Some love to argue about climate science, by keeping the discussion to disingenuous to he said, she said, games. Always focusing on someone or other’s pronouncements. Hate it - especially since its usually a strategic rhetorical tactic to get the discussion away from looking at the down to Earth evidence, the physical reality of what is happening upon our one and only life supporting planet Earth. That’s bunch of bullshit, what about looking at the actual evidence and making one’s own provisional conclusion? {Provisional because new information always changes old understanding - of course, the Faith Blinded loop is dependent on excluding all new information, the endless. How people can live their lives confined to such a rut, I can’t imagine, but I digress.

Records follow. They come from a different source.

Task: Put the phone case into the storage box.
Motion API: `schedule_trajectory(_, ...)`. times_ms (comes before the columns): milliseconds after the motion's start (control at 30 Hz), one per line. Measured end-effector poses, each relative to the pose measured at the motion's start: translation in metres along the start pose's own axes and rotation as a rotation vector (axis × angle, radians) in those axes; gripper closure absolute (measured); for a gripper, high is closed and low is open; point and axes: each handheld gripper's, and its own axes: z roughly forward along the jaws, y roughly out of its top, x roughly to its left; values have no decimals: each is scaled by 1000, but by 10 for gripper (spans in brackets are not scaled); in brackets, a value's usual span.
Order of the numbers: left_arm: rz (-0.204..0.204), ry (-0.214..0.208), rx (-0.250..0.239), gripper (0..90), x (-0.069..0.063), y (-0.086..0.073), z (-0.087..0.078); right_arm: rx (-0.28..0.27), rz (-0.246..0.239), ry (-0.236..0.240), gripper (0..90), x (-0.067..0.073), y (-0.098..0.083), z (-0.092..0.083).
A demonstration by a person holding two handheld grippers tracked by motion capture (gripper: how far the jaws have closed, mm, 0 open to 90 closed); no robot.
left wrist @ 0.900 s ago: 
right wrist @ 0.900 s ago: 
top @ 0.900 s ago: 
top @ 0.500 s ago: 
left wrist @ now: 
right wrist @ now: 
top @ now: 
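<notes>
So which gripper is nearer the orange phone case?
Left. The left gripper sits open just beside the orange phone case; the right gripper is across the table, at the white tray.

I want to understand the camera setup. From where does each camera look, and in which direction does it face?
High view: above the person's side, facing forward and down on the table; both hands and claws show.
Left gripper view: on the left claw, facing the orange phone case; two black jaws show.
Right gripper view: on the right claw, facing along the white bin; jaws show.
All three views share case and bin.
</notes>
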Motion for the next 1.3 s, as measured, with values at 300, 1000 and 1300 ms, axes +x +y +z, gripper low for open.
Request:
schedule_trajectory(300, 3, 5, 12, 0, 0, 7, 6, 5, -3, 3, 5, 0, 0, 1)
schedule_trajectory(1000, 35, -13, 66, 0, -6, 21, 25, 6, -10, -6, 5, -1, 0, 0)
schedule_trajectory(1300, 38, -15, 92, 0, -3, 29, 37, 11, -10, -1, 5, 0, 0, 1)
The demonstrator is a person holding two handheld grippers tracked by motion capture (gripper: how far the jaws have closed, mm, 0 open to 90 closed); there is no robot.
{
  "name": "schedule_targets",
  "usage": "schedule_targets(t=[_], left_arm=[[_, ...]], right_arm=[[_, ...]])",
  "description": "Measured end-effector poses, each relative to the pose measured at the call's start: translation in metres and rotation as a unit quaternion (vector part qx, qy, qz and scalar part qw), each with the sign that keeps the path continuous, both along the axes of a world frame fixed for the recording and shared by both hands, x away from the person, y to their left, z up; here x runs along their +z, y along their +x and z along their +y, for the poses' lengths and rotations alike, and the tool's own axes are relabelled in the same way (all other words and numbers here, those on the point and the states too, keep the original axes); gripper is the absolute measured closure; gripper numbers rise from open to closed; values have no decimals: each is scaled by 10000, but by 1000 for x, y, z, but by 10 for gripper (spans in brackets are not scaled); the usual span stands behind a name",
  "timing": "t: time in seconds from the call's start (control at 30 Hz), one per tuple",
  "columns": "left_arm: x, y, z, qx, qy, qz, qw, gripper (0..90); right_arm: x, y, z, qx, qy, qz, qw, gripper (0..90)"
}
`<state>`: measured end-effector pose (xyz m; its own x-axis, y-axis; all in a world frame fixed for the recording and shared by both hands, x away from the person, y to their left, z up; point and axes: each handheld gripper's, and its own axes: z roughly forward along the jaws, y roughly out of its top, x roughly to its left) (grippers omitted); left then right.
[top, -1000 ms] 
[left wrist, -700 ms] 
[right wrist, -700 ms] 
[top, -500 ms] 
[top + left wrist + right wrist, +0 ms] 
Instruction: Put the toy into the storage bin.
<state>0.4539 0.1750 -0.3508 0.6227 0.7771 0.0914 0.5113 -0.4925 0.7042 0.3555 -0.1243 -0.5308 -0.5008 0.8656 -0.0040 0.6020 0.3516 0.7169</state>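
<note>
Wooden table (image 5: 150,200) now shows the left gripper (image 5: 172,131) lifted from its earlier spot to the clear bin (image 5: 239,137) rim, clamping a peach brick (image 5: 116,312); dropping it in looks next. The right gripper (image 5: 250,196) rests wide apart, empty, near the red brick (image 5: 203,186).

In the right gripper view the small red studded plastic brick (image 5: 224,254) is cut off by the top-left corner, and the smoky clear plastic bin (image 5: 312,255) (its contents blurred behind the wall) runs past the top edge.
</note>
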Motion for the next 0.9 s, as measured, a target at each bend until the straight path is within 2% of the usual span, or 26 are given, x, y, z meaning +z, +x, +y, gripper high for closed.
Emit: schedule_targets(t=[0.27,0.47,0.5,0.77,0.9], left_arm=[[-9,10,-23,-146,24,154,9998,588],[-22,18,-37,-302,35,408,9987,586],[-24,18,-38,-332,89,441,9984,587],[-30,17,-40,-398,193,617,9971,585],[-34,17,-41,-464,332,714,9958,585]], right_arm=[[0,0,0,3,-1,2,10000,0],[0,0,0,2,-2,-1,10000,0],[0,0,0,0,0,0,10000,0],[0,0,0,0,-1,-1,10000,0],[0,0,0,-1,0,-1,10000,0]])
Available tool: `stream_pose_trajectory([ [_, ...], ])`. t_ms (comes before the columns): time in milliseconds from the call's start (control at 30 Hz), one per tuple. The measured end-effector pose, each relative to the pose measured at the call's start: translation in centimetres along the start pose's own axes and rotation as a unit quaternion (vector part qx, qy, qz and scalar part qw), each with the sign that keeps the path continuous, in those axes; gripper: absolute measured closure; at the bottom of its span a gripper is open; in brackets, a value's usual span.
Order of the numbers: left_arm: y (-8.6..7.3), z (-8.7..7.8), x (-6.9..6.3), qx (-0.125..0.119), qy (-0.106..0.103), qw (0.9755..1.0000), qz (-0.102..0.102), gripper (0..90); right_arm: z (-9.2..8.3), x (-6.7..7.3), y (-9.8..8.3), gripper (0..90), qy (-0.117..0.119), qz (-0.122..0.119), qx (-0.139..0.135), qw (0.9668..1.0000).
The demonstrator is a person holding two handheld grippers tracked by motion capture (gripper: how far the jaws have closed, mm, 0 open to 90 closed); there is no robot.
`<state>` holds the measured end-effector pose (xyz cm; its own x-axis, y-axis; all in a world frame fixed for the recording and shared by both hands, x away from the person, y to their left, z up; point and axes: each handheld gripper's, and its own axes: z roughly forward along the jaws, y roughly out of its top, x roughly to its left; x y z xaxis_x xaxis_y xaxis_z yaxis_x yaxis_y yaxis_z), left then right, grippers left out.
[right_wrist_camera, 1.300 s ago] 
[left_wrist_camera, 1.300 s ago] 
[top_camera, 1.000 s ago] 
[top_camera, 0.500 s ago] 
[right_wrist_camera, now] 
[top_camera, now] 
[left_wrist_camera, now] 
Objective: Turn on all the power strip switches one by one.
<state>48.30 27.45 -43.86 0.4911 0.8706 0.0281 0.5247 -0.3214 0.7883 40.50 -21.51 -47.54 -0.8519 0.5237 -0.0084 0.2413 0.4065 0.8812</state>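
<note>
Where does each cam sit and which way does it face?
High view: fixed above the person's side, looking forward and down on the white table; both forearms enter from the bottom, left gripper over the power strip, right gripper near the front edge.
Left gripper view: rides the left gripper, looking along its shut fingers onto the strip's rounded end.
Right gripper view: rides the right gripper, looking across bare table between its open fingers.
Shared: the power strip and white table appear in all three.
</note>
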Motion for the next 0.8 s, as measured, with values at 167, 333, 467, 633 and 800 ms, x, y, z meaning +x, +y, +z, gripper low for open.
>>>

Dr. Barber has been around and seen a thing or two, or seven, as the case may be, he obtained his Bachelors and Masters from the University of Manitoba, and his Ph.D. from the University of Waterloo, Ontario. He was appointed to a faculty position at the University of Manitoba in 1993 and received a Canada Research Chair in Arctic System Science in 2002. Here’s an informed talk he gave a while back.
https://www.youtube.com/watch?v=ofaoiHYKtlcThis talk was given at a local TEDx event, produced independently of the TED Conferences. It is now well known that sea ice in the Arctic has changed in both extent and thickness over the past several decades. In fact the change in sea ice is seen as one of the key global climate variables confirming model estimates of global scale warming of our planet through the Intergovernmental Panel on Climate Change (IPCC) process. Extensive investigations at the leading edge of Arctic System Science have recently uncovered a number of surprises, many somewhat counterintuitive, each having significant consequences in the Arctic and through teleconnections to the rest of our planet. In this talk I will review the rate and magnitude of change in sea ice, put this into the context of our understanding of the ‘natural variability’ in sea ice over the past several thousand years.
I will then review seven surprising impacts of this change:
increasing coverage of young ice significantly changes atmospheric chemistry;
more snow both preserves and destroys ice;
Polar bear habitat can actually improve in some areas while deteriorating in others;
match-mismatch timing in the marine ecosystem increases vulnerability;
uncertainty as to whether the Arctic ocean will increase or decrease in overall productivity is a key unknown;
evidence that ice hazards are actually increasing while the world marshals to increase development of Arctic resources; and
evidence that our recent cold winters are actually linked to our warming Arctic.